St. Louis: Paul Volcker, a special adviser to President Barack Obama, said on Monday that prospects for reform of the derivatives market are good, despite attempts by some market participants to keep the more profitable parts from being moved to clearinghouses and exchanges.
Speaking at Washington University in St. Louis, Volcker also said he believed there was broad legislative support for a proposal he crafted that would prevent banks from engaging in proprietary trading. The ban, dubbed the “Volcker rule,” surprised financial markets when Obama proposed it in January.
These days, legislators are generally on board with the idea, which also extends to barring investment banks and other entities from holding banking licenses and getting access to loans from the Federal Reserve, he said.
“Should commercial banking institutions engaged in providing those essential services and within the ‘safety net´, be permitted to engage in strictly proprietary and risky activities - trading, hedge funds, and private equity funds?” he said in a speech.
“Should the investment banks, the insurance companies, (or for that matter the finance arms of industrial firms) retain the banking license and access to the Fed provided in the heat of crises? I think not. More importantly, President Obama and the Administration have adopted that position. It now seems well embedded in the legislation process.”

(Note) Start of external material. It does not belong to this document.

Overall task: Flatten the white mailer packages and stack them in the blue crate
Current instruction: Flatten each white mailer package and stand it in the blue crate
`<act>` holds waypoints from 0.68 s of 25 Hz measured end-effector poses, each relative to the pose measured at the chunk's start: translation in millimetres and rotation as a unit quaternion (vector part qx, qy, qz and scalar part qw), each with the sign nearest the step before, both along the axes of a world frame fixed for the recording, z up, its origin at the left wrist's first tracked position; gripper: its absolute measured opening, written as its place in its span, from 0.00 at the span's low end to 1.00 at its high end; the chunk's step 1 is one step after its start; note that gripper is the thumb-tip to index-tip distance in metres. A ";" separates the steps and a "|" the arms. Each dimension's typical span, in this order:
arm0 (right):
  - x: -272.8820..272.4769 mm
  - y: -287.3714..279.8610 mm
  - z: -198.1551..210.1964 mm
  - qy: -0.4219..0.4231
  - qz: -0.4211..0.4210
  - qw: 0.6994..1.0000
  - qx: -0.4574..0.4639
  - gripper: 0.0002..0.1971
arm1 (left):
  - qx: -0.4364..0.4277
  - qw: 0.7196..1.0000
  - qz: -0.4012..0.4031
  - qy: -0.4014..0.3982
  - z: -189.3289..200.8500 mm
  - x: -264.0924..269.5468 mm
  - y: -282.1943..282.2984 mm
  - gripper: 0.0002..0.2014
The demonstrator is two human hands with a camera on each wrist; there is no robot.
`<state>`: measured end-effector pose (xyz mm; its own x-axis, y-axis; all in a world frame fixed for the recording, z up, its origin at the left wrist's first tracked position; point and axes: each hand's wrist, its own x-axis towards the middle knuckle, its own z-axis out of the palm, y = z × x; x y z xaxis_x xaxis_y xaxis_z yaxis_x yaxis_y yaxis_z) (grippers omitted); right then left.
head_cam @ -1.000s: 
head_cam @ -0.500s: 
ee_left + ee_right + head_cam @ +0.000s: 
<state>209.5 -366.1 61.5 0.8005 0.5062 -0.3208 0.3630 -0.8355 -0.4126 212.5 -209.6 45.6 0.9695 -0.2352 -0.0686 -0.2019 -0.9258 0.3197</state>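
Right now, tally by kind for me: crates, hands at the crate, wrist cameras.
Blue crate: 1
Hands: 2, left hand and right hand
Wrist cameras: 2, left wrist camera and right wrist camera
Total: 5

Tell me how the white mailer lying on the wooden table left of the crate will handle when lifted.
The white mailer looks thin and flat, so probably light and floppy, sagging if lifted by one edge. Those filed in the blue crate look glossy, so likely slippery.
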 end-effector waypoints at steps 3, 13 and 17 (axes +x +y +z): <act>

Volcker’s assessment of the outlook for financial reform came as Senate lawmakers prepared to debate a sweeping bill that would overhaul rules for Wall Street less than two years after a credit crisis nearly sent the world’s biggest economy into a second Depression.
Unprecedented government intervention averted that outcome, but stronger regulation is needed to prevent future crises, he said.
“Of course, we want to limit regulation to those things that make sense,” Volcker said. “But equally, we simply cannot shy away from needed reforms simply because some particular interests are offended or because they seem to violate economic ideology.”
Volcker said he sees broad agreement that derivatives settlement and clearing should be brought on to exchanges and clearinghouses. Efforts to rein in the $450 trillion derivatives market, where lack of transparency and regulation were seen to have contributed to the crisis, is a centerpiece of the regulatory reform efforts.
“My sense is that the reform of the derivatives market will be largely successful,” he said. “The prospects are good for passage of a reform bill along the lines in the approach set out by the Senate Finance and Agriculture Committees, paralleling in large measure the bill passed by the House last year.”
For such reforms to be successful, international consensus is important and, he said, achievable.
Volcker, who is credited with taming inflation as US central bank chief in the 1980s, also gave his view on the economic recovery, which he said will be “a long slog.”
Fixing U.S. economic ills could be a matter of three or four years, he told reporters after the speech.
And with government spending on the rise, the U.S. will need to consider imposing new taxes, he said. Among options, he said, are a carbon tax, an energy tax, and “that awful value-added tax.”
The European-style of taxation, with levies imposed on goods at each phase in their production, is controversial in the US Volcker said last week that he did not think the tax was “on the political table” in the near future.